* **Assigned task**: The reply must return each line of the data exactly.

* **Given data**:
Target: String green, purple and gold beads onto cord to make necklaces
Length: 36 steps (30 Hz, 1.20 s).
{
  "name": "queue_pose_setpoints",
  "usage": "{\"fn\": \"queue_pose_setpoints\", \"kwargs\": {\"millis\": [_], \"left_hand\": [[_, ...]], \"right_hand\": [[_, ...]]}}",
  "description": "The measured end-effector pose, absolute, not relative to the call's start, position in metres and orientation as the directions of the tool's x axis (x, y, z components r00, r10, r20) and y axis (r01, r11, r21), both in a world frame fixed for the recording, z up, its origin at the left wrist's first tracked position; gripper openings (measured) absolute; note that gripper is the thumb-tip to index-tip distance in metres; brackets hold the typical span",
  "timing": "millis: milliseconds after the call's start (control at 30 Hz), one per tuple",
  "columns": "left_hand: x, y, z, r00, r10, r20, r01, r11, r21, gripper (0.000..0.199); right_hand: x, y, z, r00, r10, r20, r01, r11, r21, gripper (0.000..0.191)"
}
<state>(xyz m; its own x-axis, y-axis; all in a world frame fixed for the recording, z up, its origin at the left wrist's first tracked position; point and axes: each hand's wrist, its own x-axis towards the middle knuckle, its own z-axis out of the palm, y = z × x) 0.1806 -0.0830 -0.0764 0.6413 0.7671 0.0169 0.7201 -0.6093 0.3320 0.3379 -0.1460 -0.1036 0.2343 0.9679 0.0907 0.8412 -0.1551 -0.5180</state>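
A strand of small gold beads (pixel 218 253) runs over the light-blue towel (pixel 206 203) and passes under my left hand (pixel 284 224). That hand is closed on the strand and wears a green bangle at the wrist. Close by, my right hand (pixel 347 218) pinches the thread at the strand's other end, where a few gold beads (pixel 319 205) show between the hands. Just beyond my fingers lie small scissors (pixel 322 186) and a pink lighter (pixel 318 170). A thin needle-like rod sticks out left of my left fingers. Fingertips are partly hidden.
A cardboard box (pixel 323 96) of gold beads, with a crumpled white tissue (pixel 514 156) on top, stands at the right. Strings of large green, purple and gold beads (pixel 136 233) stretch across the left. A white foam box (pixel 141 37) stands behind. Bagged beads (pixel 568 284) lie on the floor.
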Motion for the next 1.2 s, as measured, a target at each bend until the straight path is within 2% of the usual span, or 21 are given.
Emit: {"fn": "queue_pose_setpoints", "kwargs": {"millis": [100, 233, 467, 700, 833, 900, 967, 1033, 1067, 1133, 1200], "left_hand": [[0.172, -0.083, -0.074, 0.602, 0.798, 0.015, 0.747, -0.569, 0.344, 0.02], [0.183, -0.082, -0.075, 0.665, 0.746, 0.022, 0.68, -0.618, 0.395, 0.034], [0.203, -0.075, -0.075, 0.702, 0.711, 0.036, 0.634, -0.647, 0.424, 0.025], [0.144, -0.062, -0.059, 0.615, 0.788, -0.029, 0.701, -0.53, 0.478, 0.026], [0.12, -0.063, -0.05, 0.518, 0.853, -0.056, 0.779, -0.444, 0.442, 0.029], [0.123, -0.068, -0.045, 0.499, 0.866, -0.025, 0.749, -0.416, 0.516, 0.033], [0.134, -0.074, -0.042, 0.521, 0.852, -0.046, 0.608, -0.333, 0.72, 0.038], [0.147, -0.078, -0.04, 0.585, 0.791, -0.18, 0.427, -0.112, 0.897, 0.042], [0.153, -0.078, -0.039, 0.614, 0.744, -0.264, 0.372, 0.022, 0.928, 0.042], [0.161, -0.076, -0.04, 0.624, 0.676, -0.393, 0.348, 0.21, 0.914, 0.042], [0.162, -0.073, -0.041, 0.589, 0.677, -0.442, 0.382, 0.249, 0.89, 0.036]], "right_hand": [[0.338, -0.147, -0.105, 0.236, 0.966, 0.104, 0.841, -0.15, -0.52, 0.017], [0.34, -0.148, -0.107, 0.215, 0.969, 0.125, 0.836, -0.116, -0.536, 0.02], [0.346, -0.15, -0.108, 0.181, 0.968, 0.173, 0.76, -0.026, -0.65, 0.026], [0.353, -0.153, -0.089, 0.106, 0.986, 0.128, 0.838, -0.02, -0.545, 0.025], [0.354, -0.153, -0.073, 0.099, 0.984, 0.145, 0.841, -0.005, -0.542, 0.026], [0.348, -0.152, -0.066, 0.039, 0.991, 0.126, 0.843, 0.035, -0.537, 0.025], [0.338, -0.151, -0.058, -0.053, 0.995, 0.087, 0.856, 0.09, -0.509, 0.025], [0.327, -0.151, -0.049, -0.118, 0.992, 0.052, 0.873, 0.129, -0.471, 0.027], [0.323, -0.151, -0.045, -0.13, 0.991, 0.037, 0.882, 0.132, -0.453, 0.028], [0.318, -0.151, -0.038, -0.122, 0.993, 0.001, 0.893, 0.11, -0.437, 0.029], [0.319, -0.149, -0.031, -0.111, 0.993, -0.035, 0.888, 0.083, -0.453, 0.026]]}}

* **Written answer**:
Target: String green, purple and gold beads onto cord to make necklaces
Length: 36 steps (30 Hz, 1.20 s).
{
  "name": "queue_pose_setpoints",
  "usage": "{\"fn\": \"queue_pose_setpoints\", \"kwargs\": {\"millis\": [_], \"left_hand\": [[_, ...]], \"right_hand\": [[_, ...]]}}",
  "description": "The measured end-effector pose, absolute, not relative to the call's start, position in metres and orientation as the directions of the tool's x axis (x, y, z components r00, r10, r20) and y axis (r01, r11, r21), both in a world frame fixed for the recording, z up, its origin at the left wrist's first tracked position; gripper openings (measured) absolute; note that gripper is the thumb-tip to index-tip distance in metres; brackets hold the typical span",
  "timing": "millis: milliseconds after the call's start (control at 30 Hz), one per tuple",
  "columns": "left_hand: x, y, z, r00, r10, r20, r01, r11, r21, gripper (0.000..0.199); right_hand: x, y, z, r00, r10, r20, r01, r11, r21, gripper (0.000..0.191)"
}
<state>(xyz m; its own x-axis, y-axis; all in a world frame fixed for the recording, z up, its origin at the left wrist's first tracked position; point and axes: each hand's wrist, its own x-axis towards the middle knuckle, its own z-axis out of the palm, y = z × x) 0.1806 -0.0830 -0.0764 0.6413 0.7671 0.0169 0.7201 -0.6093 0.3320 0.3379 -0.1460 -0.1036 0.2343 0.9679 0.0907 0.8412 -0.1551 -0.5180</state>
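A strand of small gold beads (pixel 218 253) runs over the light-blue towel (pixel 206 203) and passes under my left hand (pixel 284 224). That hand is closed on the strand and wears a green bangle at the wrist. Close by, my right hand (pixel 347 218) pinches the thread at the strand's other end, where a few gold beads (pixel 319 205) show between the hands. Just beyond my fingers lie small scissors (pixel 322 186) and a pink lighter (pixel 318 170). A thin needle-like rod sticks out left of my left fingers. Fingertips are partly hidden.
A cardboard box (pixel 323 96) of gold beads, with a crumpled white tissue (pixel 514 156) on top, stands at the right. Strings of large green, purple and gold beads (pixel 136 233) stretch across the left. A white foam box (pixel 141 37) stands behind. Bagged beads (pixel 568 284) lie on the floor.
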Motion for the next 1.2 s, as measured, a target at each bend until the straight path is within 2% of the usual span, or 21 are given.
Emit: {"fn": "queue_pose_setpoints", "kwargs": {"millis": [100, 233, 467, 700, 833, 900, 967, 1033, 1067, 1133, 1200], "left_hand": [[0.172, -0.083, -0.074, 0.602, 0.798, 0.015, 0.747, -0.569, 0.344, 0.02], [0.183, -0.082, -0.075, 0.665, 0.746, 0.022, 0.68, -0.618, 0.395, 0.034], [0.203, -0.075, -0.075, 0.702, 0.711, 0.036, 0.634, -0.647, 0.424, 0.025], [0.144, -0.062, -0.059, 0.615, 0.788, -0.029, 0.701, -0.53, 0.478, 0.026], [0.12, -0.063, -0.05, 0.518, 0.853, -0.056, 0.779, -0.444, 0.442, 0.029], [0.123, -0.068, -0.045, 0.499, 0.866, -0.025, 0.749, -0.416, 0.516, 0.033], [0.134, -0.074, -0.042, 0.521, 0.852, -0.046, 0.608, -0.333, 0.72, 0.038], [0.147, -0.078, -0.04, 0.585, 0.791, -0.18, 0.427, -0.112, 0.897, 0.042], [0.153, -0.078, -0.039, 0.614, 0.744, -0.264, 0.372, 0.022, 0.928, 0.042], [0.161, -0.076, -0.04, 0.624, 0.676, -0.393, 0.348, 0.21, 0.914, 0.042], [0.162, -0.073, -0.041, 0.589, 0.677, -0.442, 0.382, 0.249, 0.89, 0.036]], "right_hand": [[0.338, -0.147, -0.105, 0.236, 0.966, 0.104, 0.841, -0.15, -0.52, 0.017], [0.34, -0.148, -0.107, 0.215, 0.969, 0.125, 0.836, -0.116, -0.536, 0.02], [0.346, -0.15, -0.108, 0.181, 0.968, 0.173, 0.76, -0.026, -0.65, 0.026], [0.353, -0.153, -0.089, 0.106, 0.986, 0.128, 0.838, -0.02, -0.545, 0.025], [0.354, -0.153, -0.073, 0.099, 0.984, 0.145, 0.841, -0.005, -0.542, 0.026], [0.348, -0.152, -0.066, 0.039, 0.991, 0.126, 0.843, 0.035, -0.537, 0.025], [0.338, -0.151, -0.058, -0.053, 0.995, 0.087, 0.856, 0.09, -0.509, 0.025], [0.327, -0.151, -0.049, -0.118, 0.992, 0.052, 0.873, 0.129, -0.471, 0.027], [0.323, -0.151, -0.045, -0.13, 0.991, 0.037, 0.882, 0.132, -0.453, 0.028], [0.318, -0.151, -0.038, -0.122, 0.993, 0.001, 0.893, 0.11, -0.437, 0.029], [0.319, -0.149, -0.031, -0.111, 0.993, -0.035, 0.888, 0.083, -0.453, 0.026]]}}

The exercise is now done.